> **Action item**
Lines in the records below that contain the word "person" must each be copied.

[Recorded data — start]

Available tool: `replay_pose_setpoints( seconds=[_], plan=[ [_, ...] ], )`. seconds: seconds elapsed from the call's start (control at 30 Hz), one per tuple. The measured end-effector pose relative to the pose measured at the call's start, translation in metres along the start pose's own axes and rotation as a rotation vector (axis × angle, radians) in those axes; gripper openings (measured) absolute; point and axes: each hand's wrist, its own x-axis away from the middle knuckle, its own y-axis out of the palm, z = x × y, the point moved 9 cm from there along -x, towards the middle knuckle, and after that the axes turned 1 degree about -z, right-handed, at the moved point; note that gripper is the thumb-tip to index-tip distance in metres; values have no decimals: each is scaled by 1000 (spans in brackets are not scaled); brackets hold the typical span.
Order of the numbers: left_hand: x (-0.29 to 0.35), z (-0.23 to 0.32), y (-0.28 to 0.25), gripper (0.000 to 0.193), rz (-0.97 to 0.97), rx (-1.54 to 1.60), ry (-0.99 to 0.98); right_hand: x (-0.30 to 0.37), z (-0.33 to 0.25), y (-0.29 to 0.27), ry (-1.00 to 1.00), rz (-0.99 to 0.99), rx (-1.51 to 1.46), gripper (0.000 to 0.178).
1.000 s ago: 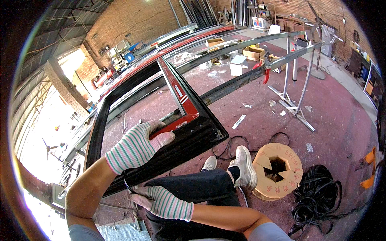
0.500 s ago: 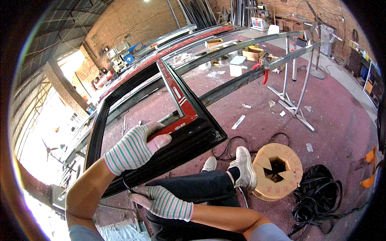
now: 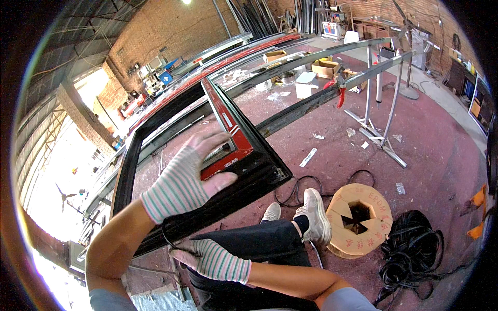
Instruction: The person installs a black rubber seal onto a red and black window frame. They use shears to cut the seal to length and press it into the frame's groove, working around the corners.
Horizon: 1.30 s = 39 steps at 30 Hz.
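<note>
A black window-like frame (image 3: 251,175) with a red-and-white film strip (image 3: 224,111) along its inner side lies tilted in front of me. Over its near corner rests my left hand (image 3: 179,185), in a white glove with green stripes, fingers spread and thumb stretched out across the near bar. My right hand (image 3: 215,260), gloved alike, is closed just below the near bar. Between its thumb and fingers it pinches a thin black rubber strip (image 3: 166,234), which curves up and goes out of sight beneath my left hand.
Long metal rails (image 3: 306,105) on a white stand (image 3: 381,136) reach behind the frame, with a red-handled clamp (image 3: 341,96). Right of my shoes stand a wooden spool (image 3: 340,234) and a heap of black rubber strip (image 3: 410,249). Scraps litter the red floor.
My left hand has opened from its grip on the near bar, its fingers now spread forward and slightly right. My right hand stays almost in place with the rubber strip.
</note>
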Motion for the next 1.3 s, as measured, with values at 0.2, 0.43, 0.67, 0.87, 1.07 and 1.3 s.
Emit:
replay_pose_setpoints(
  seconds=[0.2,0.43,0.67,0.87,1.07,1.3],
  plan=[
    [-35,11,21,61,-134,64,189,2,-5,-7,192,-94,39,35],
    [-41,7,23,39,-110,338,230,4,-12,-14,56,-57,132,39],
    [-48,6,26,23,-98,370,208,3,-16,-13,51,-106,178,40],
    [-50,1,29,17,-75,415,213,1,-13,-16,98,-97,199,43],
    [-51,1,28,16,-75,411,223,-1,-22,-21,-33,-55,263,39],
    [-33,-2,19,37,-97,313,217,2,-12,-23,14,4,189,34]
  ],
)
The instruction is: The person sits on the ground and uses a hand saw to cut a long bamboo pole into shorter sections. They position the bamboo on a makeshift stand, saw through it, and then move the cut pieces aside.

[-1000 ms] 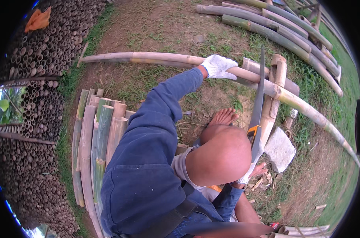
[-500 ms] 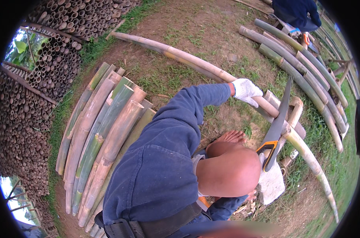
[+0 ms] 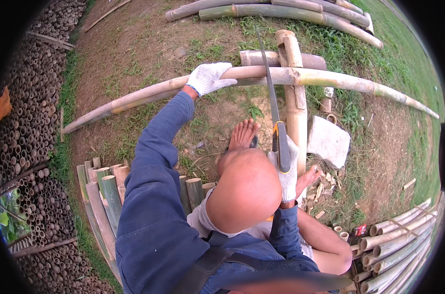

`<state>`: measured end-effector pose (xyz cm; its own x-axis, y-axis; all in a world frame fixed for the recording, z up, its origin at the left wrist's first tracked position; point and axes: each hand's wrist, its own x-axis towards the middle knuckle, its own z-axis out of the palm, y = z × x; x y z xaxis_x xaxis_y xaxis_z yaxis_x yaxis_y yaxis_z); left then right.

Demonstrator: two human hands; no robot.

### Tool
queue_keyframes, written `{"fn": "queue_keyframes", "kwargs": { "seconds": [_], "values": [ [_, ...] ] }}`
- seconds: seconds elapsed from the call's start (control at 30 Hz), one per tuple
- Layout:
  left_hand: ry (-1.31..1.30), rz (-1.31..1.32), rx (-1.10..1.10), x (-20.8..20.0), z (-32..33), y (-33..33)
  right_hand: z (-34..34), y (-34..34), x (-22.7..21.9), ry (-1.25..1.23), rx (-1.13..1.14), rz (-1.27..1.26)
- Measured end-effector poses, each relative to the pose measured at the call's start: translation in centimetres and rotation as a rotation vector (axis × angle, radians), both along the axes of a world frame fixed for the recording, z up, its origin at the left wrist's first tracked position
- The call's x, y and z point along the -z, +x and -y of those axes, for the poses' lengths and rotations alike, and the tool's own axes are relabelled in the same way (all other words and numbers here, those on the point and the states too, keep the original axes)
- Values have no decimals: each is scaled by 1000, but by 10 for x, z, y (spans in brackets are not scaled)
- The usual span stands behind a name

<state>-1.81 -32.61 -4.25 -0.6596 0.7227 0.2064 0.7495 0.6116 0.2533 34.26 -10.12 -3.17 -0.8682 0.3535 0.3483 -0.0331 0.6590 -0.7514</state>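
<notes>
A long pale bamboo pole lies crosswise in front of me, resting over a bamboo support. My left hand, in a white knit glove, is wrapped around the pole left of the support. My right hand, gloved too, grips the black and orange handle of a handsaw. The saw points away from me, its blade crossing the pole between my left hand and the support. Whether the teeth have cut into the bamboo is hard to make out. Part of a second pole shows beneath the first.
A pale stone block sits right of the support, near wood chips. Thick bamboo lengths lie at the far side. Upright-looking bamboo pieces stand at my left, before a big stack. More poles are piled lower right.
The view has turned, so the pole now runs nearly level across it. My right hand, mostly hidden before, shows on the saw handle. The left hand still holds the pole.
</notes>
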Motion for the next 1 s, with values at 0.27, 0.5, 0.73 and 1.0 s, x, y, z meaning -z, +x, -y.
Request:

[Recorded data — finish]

> **Solution to the problem**
Instruction: The person installs a black rubber seal onto a red and black window frame. They use shears to cut the seal to length and press it into the frame's groove, working around the corners.
The instruction is: The person sits on the ground and uses a hand saw to cut a long bamboo pole into shorter sections. They position the bamboo on a makeshift stand, saw through it, and then move the cut pieces aside.

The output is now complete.